13 Has then what is good become death to me? Certainly not! But sin, that it might appear sin, was producing death in me through what is good, so that sin through the commandment might become exceedingly sinful. 14 For we know that the law is spiritual, but I am carnal, sold under sin. 15 For what I am doing, I do not understand. For what I will to do, that I do not practice; but what I hate, that I do. 16 If, then, I do what I will not to do, I agree with the law that it is good. 17 But now, it is no longer I who do it, but sin that dwells in me. 18 For I know that in me (that is, in my flesh) nothing good dwells; for to will is present with me, but how to perform what is good I do not find. 19 For the good that I will to do, I do not do; but the evil I will not to do, that I practice. 20 Now if I do what I will not to do, it is no longer I who do it, but sin that dwells in me.
21 I find then a law, that evil is present with me, the one who wills to do good. 22 For I delight in the law of God according to the inward man. 23 But I see another law in my members, warring against the law of my mind, and bringing me into captivity to the law of sin which is in my members. 24 O wretched man that I am! Who will deliver me from this body of death? 25 I thank God—through Jesus Christ our Lord!
So then, with the mind I myself serve the law of God, but with the flesh the law of sin.
Yes, that's the entire 7th chapter of Romans. Be sure you read it all. It's critically important and applies directly to what we are discussing.
I was born to one or two Christian parents. Yes, people are circumcised in terms of culture. But the commandment is found in the Torah.
That isn't why your parents had it done though. Your parents had it done because everyone else did.
Yes. But that is not all that His righteousness entails. That is my answer.
It is not the correct answer. Jesus was righteous and therefore followed the Law, not the other way around.
Jesus is the physical incarnation of the Creator (John 1). God is not righteous because of the Law. He was righteous before one word of the Law was written.
We also are not righteous because of the Law but rather because of Christ. Indeed, our righteousness is nothing at all other than Christ's righteousness, the righteousness of God Himself, applied to us.
This was after the cross but it might be speaking about something slightly different, so I have difficulty reconciling it.
You might well be the most open and honest poster on TOL!!!
A good explanation of why these verses are not in conflict with one another would require more than is appropriate here and I have reservations about giving you the "nutshell" version for fear of causing more confusion than is necessary but I did ask the question and so it wouldn't be fair to leave you totally hanging without some sort of an answer.
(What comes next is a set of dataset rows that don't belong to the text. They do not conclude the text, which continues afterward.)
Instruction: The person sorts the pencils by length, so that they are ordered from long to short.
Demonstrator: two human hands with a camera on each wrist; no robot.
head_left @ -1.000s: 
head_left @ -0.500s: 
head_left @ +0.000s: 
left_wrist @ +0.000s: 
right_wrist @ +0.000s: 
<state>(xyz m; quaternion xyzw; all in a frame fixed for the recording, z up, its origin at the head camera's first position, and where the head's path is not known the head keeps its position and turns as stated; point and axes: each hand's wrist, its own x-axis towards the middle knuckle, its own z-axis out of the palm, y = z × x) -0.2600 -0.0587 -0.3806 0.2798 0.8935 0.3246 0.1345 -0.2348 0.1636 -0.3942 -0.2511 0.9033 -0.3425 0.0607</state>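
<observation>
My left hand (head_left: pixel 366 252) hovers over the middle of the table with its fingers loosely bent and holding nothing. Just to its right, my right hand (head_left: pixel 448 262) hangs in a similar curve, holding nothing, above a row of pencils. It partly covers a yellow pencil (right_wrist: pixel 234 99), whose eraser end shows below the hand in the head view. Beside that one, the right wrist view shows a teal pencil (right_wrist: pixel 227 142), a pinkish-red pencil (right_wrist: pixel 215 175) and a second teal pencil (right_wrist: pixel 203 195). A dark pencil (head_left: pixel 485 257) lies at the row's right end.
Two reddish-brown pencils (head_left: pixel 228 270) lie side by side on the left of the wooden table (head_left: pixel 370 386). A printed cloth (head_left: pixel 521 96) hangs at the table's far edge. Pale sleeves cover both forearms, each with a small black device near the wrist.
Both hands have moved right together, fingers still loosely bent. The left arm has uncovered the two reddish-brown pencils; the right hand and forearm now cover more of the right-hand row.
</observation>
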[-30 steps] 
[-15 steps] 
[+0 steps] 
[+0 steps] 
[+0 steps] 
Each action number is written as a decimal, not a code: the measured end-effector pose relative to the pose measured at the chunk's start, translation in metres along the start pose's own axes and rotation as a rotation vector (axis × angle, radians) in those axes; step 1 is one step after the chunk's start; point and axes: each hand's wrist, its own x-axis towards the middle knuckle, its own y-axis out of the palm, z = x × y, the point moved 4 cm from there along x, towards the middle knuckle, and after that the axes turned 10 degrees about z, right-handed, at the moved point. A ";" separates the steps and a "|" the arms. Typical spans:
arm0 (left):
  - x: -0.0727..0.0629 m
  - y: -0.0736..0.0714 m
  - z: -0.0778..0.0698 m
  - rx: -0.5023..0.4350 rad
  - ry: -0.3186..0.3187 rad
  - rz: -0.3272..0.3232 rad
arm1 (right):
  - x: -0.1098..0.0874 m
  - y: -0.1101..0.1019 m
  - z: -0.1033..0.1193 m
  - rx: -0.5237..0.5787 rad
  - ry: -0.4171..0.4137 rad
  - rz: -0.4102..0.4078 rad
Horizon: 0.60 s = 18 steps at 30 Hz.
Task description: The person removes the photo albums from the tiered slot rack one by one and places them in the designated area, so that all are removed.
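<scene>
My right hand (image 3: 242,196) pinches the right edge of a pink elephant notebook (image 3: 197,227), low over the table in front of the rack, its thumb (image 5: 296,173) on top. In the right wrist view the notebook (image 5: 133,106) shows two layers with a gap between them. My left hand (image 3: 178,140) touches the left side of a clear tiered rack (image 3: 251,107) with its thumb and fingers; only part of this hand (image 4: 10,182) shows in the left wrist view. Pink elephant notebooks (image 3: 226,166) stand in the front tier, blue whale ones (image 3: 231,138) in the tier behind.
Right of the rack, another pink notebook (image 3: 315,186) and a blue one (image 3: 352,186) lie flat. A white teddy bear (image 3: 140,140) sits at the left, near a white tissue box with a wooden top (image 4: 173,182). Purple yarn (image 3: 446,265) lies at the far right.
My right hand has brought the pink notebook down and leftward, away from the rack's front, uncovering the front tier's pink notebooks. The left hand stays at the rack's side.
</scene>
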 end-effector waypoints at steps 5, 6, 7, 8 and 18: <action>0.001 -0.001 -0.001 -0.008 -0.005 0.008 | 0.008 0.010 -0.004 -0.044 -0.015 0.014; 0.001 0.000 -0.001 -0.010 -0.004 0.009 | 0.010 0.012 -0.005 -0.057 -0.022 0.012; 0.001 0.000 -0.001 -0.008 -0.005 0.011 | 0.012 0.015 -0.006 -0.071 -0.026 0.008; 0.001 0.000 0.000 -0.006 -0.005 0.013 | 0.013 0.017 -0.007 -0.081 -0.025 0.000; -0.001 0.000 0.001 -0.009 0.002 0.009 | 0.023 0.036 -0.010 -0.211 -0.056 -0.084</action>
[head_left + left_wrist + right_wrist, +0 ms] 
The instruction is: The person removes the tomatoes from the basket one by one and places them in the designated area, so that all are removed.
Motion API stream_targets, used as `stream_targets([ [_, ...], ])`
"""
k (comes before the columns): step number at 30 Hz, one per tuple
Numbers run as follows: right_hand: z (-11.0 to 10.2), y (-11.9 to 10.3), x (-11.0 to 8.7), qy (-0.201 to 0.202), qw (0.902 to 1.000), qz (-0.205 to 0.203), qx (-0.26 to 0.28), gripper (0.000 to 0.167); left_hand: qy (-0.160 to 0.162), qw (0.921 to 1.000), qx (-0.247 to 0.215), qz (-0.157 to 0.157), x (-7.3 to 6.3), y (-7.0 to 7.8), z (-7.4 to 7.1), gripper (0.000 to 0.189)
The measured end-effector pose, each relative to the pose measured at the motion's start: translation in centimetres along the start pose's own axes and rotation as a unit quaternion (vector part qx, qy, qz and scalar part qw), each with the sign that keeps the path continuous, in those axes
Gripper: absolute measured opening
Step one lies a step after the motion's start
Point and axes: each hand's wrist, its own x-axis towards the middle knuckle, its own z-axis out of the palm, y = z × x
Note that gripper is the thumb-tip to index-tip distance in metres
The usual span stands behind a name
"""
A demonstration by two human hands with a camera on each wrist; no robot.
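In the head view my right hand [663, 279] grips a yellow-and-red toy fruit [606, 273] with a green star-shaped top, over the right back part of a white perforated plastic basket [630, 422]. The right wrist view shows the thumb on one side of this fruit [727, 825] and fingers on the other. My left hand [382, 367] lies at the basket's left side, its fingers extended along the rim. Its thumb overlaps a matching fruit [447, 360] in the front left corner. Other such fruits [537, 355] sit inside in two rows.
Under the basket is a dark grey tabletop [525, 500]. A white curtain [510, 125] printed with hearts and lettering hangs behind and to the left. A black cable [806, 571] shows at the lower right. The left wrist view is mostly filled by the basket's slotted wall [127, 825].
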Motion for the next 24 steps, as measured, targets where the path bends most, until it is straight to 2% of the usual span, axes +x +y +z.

So, suffice it to say that it has to do with the fact that when Jesus was here on Earth, His ministry was to Israel and was all about Israel's promised Kingdom that He had every intention of setting up at a point shortly (about a year) after Pentecost but didn't do so because Israel rejected their risen Messiah (officially done with the stoning of Stephen in Acts 7) and so God cut off Israel and turned instead to the Gentiles (Romans 9). In short, your inability to reconcile them has to do with your having failed to distinguish between Israel (Jesus) and the Body of Christ (Paul).
Now, that's the answer but, once again, that is the shortest encapsulation of it that is probably possible. Entire books have been written on that specific topic and so just take it for what it is.